Fitting time slices to execution phases

By: Paul A. Clayton (paaronclayton.delete@this.gmail.com), August 21, 2018 9:09 am
Room: Moderated Discussions
Linus Torvalds (torvalds.delete@this.linux-foundation.org) on August 20, 2018 4:29 pm wrote:
> matthew (nobody.delete@this.example.com) on August 19, 2018 7:58 pm wrote:
> >
> > Solaris had the ability for a thread to tell the kernel it was holding a mutex and that it shouldn't
> > be preempted until it had dropped the lock. There have been several attempts to add something
> > like that to Linux, but none have succeeded yet. Nothing with hardware assists either.
>
> Linux now (merged into the latest released kernel version, 4.18) actually has
> what could be seen as the reverse of that: "rseq" aka restartable sequences.
>
> It doesn't disable preemption (which is crazy and all kinds of stupid), but it does
> allow user space to see if it has been preempted, and mark certain sequences to
> be done atomically. And if preemption happens, the sequence gets aborted.

Since threads have phases that benefit from not being significantly interrupted, I think there would be value to allowing a thread to express that a phase would extend beyond the normally allotted time slice (and to be able to end a time slice early while still informing the scheduler that more work is available, i.e., that the point is a convenient stopping place).

Critical sections guarded by locks are especially important phases because they hinder forward progress by other threads. Furthermore such tend to be short, so requesting an additional sub-millisecond of execution time would not seem to be especially disruptive to responsiveness.

(Rather than skipping a preemption, a thread might query how many cycles it has in its execution allocation before entering the critical section and yield with a request for continuation, possibly giving a length in the request, if the allocation is insufficient for desired likelihood of completion of a phase. Hardware support seems likely to be helpful in this, at least some means to cheaply determine approximately how much execution time a thread has remaining; hardware support might also make such less helpful for timing side channels.)

Phases involving cache (or branch predictor) warm-up would typically be longer and have less impact on performance, but phase information might still be useful.

This has obvious similarities to core/cache/memory node affinity. The request is more a hint than a directive, but some workloads might highly value certain kinds of affinity such that they are not worth running without such. (This also relates to real time requirements.)

(One could also argue for communicating the degree of tolerance of descheduling. L3 warm-up would be more tolerant of moderate duration interference from other threads than L1 warm-up. Some locks would tolerate more delay in release than others; some delay tolerance is dynamic and some static, so communication of intent/expectation may be a better hint than a request for a specific behavior. A market for resources and warranties (a warranty being like an inverse bid, failure to get the resource as contracted earns credit potentially much greater than the purchase price) could handle a variety of resources and requirements.)

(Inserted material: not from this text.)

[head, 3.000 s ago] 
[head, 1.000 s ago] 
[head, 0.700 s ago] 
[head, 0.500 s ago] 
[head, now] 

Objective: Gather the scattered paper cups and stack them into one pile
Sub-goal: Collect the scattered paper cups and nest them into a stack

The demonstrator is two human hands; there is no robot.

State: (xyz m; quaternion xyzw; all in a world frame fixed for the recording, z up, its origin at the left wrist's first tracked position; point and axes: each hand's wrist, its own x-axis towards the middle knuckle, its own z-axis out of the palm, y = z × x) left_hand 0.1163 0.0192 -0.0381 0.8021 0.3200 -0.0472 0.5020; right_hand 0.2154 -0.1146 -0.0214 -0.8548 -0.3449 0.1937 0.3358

> So you can think of rseq as kind of like the OS equivalent of transactional memory, but instead
> of the transactional sequence being aborted on a cache conflict, it gets aborted on preemption.

Except that the abort happens after the preemption completes. If a thread gets a lock and starts work in a critical section, it cannot release the lock (and undo no longer appropriate work) when another thread is waiting on the lock.

(Some of the transactional memory proposals suggest NAKing conflicting remote requests or using versioned memory to give a transaction a larger window in which to complete, which is similar to extending the time slice.)

> That allows you to do certain per-cpu things in user space (as opposed to per-thread).
>
> And that, in turn, can be a big deal when you have 4 cores, but 4 million threads.
> You don't want to have the memory overhead of per-thread allocations, when
> all you really wanted was the cache advantages of per-cpu counters.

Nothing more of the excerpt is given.